Esta tese — de que poderemos ter a comprovação ou não — manteria incólume a ideia que tínhamos, e que sempre aqui manifestámos, do profissionalismo, da seriedade, da ambição e do rigor da MCHG. Porque nos pareceu sempre muito estranho que a atitude de convicção com que Paulo Maló assumiu o compromisso de ter as termas a funcionar no prazo acordado acabasse por se transformar num bluff tão grande. O facto de o projecto ter demorado dois terços dos dezoito meses a fazer e que as obras se restringissem a seis meses parece mau de mais para ser gestão da MCHG. A intransigência da parte da SAL em ter as obras prontas em Outubro, custe o que custar, acaba por ser — segundo a nossa tese — não decorrente do compromisso de honra do consórcio perante o Luso e a Câmara da Mealhada — até porque estes estariam na disposição de ver o fim das obras adiado unicamente para não fechar no Verão — mas sim decorrente do compromisso da SAL com a MCHG de lhe entregar a chave para exploração das Termas naquele prazo, cujo incumprimento poderá dar lugar a indemnização.

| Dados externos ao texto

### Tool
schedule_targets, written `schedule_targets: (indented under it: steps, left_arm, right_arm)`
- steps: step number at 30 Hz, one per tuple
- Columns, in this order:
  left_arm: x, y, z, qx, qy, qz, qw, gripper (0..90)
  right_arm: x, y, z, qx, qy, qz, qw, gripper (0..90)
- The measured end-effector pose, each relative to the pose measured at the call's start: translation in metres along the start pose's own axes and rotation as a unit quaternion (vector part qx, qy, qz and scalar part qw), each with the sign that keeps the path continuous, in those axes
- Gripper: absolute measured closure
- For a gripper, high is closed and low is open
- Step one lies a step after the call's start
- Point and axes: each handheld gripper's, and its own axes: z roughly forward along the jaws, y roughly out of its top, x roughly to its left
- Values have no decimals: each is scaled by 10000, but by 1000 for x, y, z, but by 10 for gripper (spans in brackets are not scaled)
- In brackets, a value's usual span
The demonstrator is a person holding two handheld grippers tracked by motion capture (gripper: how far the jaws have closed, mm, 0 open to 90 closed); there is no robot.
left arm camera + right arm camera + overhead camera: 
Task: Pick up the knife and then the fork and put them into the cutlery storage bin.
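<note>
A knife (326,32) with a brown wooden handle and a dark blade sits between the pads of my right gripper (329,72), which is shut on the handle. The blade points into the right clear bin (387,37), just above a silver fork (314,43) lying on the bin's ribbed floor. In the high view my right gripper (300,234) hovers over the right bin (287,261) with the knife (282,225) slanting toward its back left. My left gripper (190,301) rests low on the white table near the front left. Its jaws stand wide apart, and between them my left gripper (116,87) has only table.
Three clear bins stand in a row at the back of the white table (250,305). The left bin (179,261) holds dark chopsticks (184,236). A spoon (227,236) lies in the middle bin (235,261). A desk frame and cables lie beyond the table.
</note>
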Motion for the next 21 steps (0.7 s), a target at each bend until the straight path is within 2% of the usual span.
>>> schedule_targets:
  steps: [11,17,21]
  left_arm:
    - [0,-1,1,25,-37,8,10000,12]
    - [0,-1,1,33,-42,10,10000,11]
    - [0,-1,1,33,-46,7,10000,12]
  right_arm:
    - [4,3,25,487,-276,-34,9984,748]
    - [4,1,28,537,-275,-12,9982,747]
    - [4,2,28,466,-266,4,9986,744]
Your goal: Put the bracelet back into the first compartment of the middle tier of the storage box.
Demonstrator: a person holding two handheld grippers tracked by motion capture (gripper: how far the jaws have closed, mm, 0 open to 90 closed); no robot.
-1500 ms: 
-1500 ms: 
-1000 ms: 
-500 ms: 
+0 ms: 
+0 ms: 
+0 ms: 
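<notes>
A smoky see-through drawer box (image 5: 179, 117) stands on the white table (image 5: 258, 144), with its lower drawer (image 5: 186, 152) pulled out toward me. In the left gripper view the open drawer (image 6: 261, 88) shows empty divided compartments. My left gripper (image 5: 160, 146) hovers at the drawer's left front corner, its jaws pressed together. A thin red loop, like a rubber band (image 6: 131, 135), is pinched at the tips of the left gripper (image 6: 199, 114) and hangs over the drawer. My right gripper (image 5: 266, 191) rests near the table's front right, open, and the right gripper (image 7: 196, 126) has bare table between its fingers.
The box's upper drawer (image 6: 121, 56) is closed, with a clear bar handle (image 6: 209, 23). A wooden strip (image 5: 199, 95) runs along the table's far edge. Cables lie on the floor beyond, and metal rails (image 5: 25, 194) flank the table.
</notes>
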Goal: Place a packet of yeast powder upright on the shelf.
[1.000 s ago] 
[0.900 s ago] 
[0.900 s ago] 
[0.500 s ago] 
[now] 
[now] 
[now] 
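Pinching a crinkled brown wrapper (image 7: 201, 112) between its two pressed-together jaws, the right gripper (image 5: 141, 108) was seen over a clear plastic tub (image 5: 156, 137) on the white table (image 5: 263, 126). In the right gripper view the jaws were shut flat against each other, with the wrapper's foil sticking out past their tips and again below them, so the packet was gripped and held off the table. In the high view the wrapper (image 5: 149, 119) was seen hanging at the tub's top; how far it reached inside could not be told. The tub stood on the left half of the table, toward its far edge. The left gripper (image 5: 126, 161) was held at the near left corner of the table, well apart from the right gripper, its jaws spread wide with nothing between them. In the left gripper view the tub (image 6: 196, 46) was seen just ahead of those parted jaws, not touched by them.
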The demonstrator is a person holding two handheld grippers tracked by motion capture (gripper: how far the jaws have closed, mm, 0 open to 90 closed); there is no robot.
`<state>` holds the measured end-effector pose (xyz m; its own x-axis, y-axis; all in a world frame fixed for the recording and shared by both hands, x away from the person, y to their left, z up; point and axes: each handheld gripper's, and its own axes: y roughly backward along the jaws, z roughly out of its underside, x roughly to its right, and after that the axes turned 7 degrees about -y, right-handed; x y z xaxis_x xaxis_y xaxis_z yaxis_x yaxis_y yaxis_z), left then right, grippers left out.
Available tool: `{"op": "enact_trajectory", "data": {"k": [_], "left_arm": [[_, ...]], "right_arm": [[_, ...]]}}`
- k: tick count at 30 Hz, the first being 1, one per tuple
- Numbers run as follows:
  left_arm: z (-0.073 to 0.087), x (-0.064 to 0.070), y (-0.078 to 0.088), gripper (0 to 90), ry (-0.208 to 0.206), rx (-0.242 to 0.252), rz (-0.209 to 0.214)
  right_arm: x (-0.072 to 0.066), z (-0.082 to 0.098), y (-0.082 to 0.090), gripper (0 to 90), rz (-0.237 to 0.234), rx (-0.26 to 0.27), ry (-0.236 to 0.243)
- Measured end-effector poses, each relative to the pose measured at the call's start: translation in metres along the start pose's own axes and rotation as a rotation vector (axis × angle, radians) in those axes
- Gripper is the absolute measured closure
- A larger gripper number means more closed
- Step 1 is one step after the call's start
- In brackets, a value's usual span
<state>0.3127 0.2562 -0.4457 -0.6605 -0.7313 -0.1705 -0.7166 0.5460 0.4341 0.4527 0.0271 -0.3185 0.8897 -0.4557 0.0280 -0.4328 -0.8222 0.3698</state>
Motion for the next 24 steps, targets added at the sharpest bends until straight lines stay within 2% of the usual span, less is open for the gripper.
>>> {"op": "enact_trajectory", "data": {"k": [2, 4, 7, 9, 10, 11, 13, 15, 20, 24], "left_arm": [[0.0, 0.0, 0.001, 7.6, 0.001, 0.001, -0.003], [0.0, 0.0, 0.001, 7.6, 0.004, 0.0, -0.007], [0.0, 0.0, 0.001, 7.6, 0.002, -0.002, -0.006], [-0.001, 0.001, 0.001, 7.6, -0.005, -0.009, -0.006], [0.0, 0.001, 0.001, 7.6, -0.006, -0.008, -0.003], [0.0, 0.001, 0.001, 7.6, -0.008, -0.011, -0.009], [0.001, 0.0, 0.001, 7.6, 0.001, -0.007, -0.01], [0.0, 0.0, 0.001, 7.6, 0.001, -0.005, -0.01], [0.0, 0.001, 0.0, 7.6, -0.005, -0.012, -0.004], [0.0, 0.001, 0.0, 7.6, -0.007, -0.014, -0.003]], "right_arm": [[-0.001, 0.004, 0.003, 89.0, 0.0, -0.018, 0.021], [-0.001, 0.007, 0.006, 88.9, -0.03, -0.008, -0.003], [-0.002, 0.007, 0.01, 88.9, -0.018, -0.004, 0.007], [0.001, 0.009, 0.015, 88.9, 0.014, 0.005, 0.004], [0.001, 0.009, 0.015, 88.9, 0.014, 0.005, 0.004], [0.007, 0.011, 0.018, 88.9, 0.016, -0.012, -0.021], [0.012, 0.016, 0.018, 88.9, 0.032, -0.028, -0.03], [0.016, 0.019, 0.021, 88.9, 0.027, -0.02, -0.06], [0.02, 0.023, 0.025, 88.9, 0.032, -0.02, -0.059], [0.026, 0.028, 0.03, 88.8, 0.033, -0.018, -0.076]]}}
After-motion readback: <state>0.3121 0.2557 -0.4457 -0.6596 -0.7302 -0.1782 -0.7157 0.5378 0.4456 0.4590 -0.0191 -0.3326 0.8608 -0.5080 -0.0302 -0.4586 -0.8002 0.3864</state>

A tese que alvitramos justifica muitas coisas verificadas até aqui, que, pelo menos para nós, são incompreensíveis.
Nesta edição damos conta de que estará reatada a “paz” entre os comerciantes e hoteleiros do Luso e a Câmara da Mealhada. É de aplaudir este facto. Terá havido excessos cometidos que, necessariamente, devem ser ultrapassados, mesmo que não sejam, para já, “perdoados”. E temos conhecimento de que a Câmara da Mealhada, no sentido de manter o alojamento dos termalistas habituais no Luso, garantirá o transporte destes para as Termas da Curia a fim de fazerem tratamentos. Este será o resultado visível do entendimento entre Câmara e lusenses.
Como dizia um vereador na reunião do executivo municipal de 9 de Julho, a publicidade negativa que os lusenses poderiam fazer à SAL em consequência do encerramento das Termas é contra-producente. Trata-se de cortar a árvore que dá sombra e que poderá sustentar o efeito de promoção turística que se pretende no futuro. A publicidade negativa não é, portanto, um meio que possa ser utilizado. Mas é verdade que alguma censura deve ser feita. A empresa começou as obras (que previsivelmente durarão seis meses) precisamente na única altura em que não o deveria ter feito, com prejuízo para os comerciantes do Luso mas também para a MCHG e para o futuro das Termas. A empresa faltou à verdade a um presidente da Câmara e a toda uma comunidade. E isso não pode deixar de merecer reprovação.